This study employed three outcome variables to measure tobacco users’ awareness and utilization of SCCs. The first outcome variable measured was tobacco users’ awareness of fixed SCCs, operationalized as users’ knowledge of the existence of fixed SCCs in their area. This variable was measured through the question, “Have you heard of fixed smoking cessation clinics in your area that provides assistance to quit smoking?” The second outcome variable measured was tobacco users’ utilization of fixed SCCs, operationalized as whether a smoker had visited fixed SCCs for assistance in quitting. This variable was measured through the question, "Have you visited a fixed smoking cessation clinic in your area to provide you with assistance to quit smoking?" Tobacco users who did not answer this question were assumed to have not visited an SCC. The third outcome variable measured was tobacco users’ awareness of mobile SCCs, operationalized as users’ knowledge of the existence of mobile SCCs in their area. This variable was measured through the question, “Have you heard of mobile smoking cessation clinics in your area that provides assistance to quit smoking?” The responses for the three questions were dichotomously recoded (0 & 1). It should be noted that the questions used to measure the outcome variables were not part of the standard GATS questionnaire; however, they were customized in purpose by the MOH in Saudi Arabia.
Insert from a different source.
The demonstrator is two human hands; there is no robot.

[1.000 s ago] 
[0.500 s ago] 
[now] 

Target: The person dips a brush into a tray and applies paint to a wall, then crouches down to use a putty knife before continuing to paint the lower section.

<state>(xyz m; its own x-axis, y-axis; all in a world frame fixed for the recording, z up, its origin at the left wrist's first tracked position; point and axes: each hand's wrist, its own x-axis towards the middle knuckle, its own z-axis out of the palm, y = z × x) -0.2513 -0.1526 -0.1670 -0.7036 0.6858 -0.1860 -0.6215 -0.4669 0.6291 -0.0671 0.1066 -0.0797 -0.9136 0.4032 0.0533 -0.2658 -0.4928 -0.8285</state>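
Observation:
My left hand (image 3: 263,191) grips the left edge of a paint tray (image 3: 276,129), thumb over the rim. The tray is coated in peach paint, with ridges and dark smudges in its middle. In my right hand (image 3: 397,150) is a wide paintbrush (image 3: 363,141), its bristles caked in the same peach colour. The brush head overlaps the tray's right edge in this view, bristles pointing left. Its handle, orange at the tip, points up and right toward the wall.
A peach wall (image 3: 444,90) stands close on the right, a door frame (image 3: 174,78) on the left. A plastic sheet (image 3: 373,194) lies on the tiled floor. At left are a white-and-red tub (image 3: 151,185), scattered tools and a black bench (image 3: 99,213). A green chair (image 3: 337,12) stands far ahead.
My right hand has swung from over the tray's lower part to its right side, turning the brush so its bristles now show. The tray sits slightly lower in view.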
The study considered several binary and categorical independent variables to examine their influence on the outcome variables. These variables included demographic characteristics such as age, gender, education, employment status, marital status, and place of residence. Additionally, the study included variables pertaining to the use of different forms of tobacco products, including cigarette, waterpipe, smokeless, and emerging tobacco products: heated tobacco products and electronic cigarettes. The inclusion of these variables was aimed at providing a comprehensive understanding of the relationship between the demographic and tobacco use characteristics and the outcome variables.
We conducted univariate and bivariate analyses to evaluate the distribution of the study variables. Moreover, we created spatial maps to visualize the regional distribution of tobacco users who answered affirmatively to the outcome variables in the 13 administrative regions of Saudi Arabia. To determine the predictors of the outcome variables, we performed multivariable logistic regression analyses. These analyses consisted of two models for each outcome variable: Model I, which did not consider the impact of tobacco products, and Model II, which accounted for the influence of tobacco products. The association between the outcome variables and the dependent variables was estimated, controlling for all other variables. Complex sample design features were incorporated into all analyses to provide precise sample estimate . All statistics and standard errors were weighted to account for the complex sample design used in the GYTS. The maps and analyses were conducted using STATA 17 . This research has been granted IRB approval from Umm Al-Qura University (Approval No. HAPO-02-K-012-2022-11-1338).
From 2019 GATS, 1,667 participants were identified as tobacco users and were included in this study. Of the included sample, (36.11%) were from the age group (25–34 years), (91.3%) were males, (46.36%) had completed a high school or equivalent degree, (68.75%) were residing in urban areas, and (40.11%) were employees at the governmental sector. The majority of them were using cigarettes (89.02%), followed by waterpipes (30.11%). Overall, 60%, 26%, and 9% of the included sample were aware of fixed SCCs, aware of mobile SCCs, and visited fixed SCCs, respectively (Table 1).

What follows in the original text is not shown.